Task to complete:
Copy down the listing below exactly, please, including every line.

Input data:
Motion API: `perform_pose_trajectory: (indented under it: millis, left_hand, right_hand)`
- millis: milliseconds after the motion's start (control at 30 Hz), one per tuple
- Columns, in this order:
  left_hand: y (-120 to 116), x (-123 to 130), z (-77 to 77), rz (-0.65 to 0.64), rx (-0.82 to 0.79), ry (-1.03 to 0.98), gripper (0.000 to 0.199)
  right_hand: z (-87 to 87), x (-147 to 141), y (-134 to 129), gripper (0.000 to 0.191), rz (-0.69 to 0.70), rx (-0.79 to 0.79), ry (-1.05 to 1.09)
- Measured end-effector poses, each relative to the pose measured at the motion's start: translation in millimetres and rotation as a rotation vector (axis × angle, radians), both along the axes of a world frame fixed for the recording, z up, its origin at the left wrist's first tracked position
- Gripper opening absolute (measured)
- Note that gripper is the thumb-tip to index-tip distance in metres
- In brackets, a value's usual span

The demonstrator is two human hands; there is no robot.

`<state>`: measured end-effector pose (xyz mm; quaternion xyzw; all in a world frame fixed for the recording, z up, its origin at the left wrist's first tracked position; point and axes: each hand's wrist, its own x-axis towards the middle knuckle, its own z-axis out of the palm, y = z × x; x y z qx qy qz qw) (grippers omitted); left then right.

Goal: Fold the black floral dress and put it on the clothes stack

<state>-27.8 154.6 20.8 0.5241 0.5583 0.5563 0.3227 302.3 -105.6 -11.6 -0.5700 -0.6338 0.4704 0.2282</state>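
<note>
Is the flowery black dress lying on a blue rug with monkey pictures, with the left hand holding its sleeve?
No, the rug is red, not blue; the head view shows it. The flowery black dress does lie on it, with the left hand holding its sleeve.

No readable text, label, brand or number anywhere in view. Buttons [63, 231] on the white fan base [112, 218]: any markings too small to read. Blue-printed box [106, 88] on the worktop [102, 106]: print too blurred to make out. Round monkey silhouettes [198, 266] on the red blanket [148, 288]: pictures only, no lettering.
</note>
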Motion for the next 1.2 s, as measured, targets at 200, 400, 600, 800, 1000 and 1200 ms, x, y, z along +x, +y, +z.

Response area:
Motion API: `perform_pose_trajectory: (indented under it: millis, left_hand, right_hand)`
- millis: milliseconds after the motion's start (control at 30 Hz), one per tuple
- Columns, in this order:
  left_hand: y (-120 to 116), x (-123 to 130), z (-77 to 77), rz (-0.65 to 0.64), rx (-0.82 to 0.79), ry (-1.03 to 0.98), gripper (0.000 to 0.199)
  right_hand: z (-87 to 87), x (-147 to 141), y (-134 to 129), gripper (0.000 to 0.191), rz (-0.69 to 0.70), rx (-0.79 to 0.79), ry (-1.05 to 1.09)
- Measured end-effector poses, each relative to the pose measured at the motion's start: translation in millimetres and rotation as a rotation vector (axis × angle, radians), both along the axes of a world frame fixed for the recording, z up, its origin at the left wrist's first tracked position
- Gripper opening absolute (measured)
- Note that gripper is the thumb-tip to index-tip distance in metres
- In brackets, a value's usual span

The demonstrator is two human hands; there is no robot.

`<state>`: measured end-effector pose (xyz mm; quaternion xyzw; all in a world frame fixed for the recording, z up, its origin at the left wrist's first tracked position; point and axes: each hand's wrist, its own x-axis towards the middle knuckle, its own z-axis out of the palm, y = z × x; x y z qx qy qz qw) (grippers omitted); left then right.

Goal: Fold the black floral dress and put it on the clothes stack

<state>-27.8 154.6 20.8 0.5241 0.5583 0.5563 0.3227 302.3 -105.6 -11.6 -0.5700 -0.6338 0.4704 0.2282</state>
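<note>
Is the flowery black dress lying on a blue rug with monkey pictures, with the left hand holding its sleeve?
No, the rug is red, not blue; the head view shows it. The flowery black dress does lie on it, with the left hand holding its sleeve.

No readable text, label, brand or number anywhere in view. Buttons [63, 231] on the white fan base [112, 218]: any markings too small to read. Blue-printed box [106, 88] on the worktop [102, 106]: print too blurred to make out. Round monkey silhouettes [198, 266] on the red blanket [148, 288]: pictures only, no lettering.
</note>
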Motion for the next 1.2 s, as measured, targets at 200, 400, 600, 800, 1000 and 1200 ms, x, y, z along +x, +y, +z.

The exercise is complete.